Innovations in data analytics processes—and the software and hardware tools that support those processes—have unlocked new and sometimes transformational ways for established businesses, entrepreneurs, and researchers to extract more value from existing data stores. With effective analytics programs in place, organizations can more quickly identify lucrative opportunities or potential trouble spots, fine-tune operations to focus more resources on fruitful initiatives, and shore up their decision-making processes with better objective data. The ability to quickly crunch big data, however, often comes at the cost of significant computational and infrastructure demands. The need for high-performance servers and the energy supplies that drive them can limit the ability of some organizations to profit from the analytics game as much as they could. Latest-generation, energy-efficient servers could be the springboard those organizations need to embrace more of the benefits of big data. 

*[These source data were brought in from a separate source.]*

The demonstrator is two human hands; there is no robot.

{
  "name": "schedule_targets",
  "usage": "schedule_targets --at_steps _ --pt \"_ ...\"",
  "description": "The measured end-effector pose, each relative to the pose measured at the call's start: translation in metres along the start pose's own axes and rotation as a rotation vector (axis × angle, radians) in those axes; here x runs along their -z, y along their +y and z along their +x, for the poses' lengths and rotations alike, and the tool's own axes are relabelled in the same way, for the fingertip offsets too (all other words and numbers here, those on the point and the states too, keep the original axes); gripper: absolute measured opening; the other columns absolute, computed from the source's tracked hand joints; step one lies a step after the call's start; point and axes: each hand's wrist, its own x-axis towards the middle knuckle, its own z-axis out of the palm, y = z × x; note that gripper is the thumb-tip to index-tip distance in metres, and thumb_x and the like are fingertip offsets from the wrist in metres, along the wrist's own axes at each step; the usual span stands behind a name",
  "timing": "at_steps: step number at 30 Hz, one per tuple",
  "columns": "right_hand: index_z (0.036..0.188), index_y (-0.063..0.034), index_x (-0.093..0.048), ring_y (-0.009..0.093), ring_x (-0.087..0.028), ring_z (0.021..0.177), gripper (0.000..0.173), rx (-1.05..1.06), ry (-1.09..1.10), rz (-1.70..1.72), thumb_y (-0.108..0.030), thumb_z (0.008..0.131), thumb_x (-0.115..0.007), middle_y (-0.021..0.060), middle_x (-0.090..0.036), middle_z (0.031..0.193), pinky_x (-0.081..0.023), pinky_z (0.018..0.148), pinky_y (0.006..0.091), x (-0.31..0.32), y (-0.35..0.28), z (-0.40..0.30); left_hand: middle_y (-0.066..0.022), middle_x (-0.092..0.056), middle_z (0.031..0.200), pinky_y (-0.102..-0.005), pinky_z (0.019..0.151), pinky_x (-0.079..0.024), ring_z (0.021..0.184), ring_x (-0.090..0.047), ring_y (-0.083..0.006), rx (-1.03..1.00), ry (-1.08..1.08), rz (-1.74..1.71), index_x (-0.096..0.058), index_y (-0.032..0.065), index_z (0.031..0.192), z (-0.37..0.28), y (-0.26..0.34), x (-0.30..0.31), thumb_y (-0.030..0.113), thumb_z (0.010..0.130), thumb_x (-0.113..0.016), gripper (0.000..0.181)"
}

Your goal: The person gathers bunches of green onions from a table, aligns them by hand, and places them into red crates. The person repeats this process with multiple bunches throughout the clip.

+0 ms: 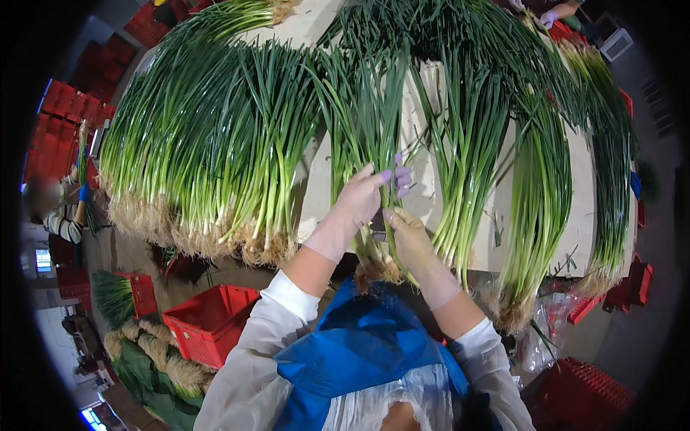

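Rows of green onions (215, 161) with pale roots lie on a whitish table (318, 199). Both hands wear thin translucent gloves. My left hand (366, 194) grips green onion stalks at mid-length, its thumb in front and fingers showing beyond them. Just below it, my right hand (409, 231) pinches a green onion stalk between thumb and fingers. Roots of a small bunch (377, 269) hang over the near table edge, beneath my hands. To the right lie another loose bunch (463, 178) and a thicker one (542, 204).
An empty-looking red plastic crate (215, 323) stands below the table at left, near bundled green onions (183, 372) on the floor side. A person (67, 215) with blue gloves holds green onions at far left. Another person's gloved hand (549, 19) shows at top right. Clear plastic bags (544, 328) hang lower right.
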Motion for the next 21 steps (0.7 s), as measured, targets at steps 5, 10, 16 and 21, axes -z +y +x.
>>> schedule_targets --at_steps 5,10,16,21 --pt "0.118 -0.0041 -0.059 0.014 -0.060 0.078 0.030 -0.147 -0.361 -0.399 -0.024 0.102 -0.044 0.0064 -0.065 0.088 -0.051 0.070 0.0275 0.029 -0.025 -0.021 -0.0166 -0.061 0.113 -0.0324 0.078 -0.054 0.086 -0.059 -0.0195 -0.044 0.212 0.065 -0.050 0.0003 0.127 0.015 0.034 -0.001 0.008 0.096 -0.047 0.033" --pt "0.116 -0.0032 -0.061 0.012 -0.056 0.071 0.045 0.000 -0.377 -0.878 -0.042 0.099 -0.048 0.0032 -0.058 0.076 -0.046 0.065 0.0247 0.069 -0.015 -0.079 -0.0164 -0.063 0.105 -0.0250 0.059 -0.046 0.073 -0.056 -0.0151 -0.274 0.382 0.037 -0.051 -0.0015 0.118 0.025 0.090 0.030 0.004 0.097 -0.042 0.024" --pt "0.104 -0.0012 -0.062 0.011 -0.054 0.068 0.042 0.133 -0.135 -0.939 -0.040 0.099 -0.047 0.0032 -0.055 0.074 -0.045 0.063 0.0246 0.059 -0.014 -0.106 -0.0139 -0.064 0.104 -0.0284 0.056 -0.048 0.068 -0.055 -0.0143 -0.346 0.391 -0.142 -0.052 0.0022 0.120 0.009 0.085 0.010 0.015 0.097 -0.048 0.027" --pt "0.127 -0.0036 -0.050 0.029 -0.064 0.083 0.041 0.404 -0.210 -1.237 -0.031 0.097 -0.054 0.0189 -0.065 0.099 -0.051 0.075 0.0370 0.041 -0.020 -0.096 0.0013 -0.049 0.074 -0.0207 0.045 -0.028 0.054 -0.038 -0.0072 -0.121 0.298 0.042 -0.053 0.0089 0.129 -0.006 0.029 0.016 0.028 0.096 -0.054 0.039"
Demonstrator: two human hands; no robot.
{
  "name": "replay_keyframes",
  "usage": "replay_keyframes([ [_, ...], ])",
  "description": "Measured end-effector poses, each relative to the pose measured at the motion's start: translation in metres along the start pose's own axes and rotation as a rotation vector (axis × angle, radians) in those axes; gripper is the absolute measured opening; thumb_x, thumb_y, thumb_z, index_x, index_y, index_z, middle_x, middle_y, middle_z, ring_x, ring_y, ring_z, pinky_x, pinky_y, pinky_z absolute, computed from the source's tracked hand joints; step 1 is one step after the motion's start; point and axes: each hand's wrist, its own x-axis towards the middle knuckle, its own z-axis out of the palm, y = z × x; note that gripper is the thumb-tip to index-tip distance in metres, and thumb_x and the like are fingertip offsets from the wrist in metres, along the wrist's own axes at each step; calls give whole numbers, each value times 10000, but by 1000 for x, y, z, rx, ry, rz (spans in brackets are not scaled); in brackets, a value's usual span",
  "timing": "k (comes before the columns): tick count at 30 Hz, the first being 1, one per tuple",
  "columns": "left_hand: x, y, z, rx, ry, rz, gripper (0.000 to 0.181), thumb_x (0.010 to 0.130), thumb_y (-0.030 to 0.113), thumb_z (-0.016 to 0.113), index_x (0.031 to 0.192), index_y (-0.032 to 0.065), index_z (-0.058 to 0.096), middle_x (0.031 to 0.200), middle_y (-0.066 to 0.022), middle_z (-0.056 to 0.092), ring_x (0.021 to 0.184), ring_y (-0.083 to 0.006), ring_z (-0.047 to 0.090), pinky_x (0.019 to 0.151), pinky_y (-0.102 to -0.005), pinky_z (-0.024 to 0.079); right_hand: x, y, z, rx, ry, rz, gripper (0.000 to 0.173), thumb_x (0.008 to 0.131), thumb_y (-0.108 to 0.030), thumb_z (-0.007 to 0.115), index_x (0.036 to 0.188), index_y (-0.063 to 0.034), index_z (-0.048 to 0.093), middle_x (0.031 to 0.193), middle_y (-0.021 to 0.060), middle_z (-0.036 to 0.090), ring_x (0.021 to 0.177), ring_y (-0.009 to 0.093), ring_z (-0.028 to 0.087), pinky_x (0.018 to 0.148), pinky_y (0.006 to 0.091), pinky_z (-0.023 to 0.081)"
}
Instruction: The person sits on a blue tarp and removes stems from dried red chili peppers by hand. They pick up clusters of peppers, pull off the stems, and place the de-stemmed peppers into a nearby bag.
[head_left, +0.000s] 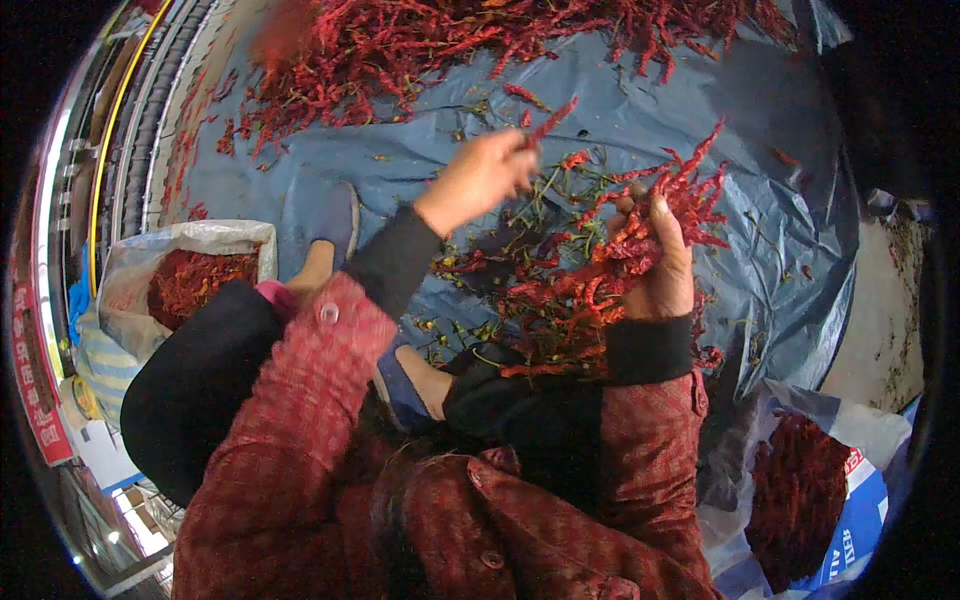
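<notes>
My left hand (484, 176), a little blurred by motion, is shut on a single dried red chili pepper (555, 122) that sticks out beyond the fingers. To its right, my right hand (660, 255) is turned palm up and holds a bunch of dried red chilies (686, 195), with the thumb over it. Below and between the hands, loose chilies (562, 289) and green-brown stems (551, 184) lie on a blue plastic tarp (780, 247). Part of this scatter is hidden by my right hand and cuff.
A large heap of dried chilies (420, 45) spans the tarp's far side. An open sack (262, 244) of red chilies stands at left, near my knee. Another plastic bag (862, 420) of dark red chilies is at lower right. My feet in blue shoes (345, 217) rest on the tarp.
</notes>
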Motion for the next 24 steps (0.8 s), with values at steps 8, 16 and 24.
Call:
replay_keyframes([
  [8, 112, -57, -42, 1068, 257, 177, 235, 817, 160, 474, 1036, 76, 479, 886, -187, 579, 821, -359, 549, 666, -453, 430, 5, 4, -2, 168, -75, 42, 253, 797, -155, 571, 995, -4, 531, 932, 97, 588, 819, 190, 573, 709, 309, 483],
  [16, 49, -28, -16, 171, 32, 24, 241, 852, 269, 503, 929, 41, 517, 724, -45, 553, 670, -130, 539, 587, -281, 437, 8, 10, 4, -17, 115, 15, 148, 761, -99, 609, 891, -35, 581, 776, 50, 613, 673, 152, 587, 627, 289, 487],
  [24, -28, 25, 27, -513, -97, -10, 216, 861, 239, 513, 920, 35, 551, 743, 5, 555, 608, -59, 489, 575, -201, 406, -2, 19, 14, -207, 46, -38, 196, 753, -44, 602, 945, -23, 569, 854, 35, 607, 730, 138, 573, 674, 272, 455],
])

To assess the potential benefits of one server upgrade path, we used the industry-standard HammerDB benchmark to compare the data processing performance of a seven-year-old, Intel Xeon Gold 6142 CPU-powered HPE ProLiant DL380 Gen10 server to that of a new AMD EPYC 9654 CPU-powered Dell PowerEdge R7625 server. During testing, we also recorded each server’s power consumption and calculated a performance per watt metric that we used to measure energy efficiency.  

In our tests, the PowerEdge R7625 completed up to 7.8 times as many database query sets per hour and offered 2.9 times the performance per watt compared to the legacy ProLiant DL380 Gen10. These performance gains are large enough that a business running similar workloads could potentially consolidate seven older ProLiant DL380 Gen10 servers onto a single Dell PowerEdge R7625, which could result in significant savings in ongoing operating costs such as maintenance, server licensing, power and cooling, rack space, and more. Our results show that by moving from older HPE ProLiant DL380 Gen10 servers to new Dell PowerEdge R7625 servers, organizations running data analytics workloads can put themselves in a good position to meet and exceed growing operational demands for years to come—while keeping operations costs under control.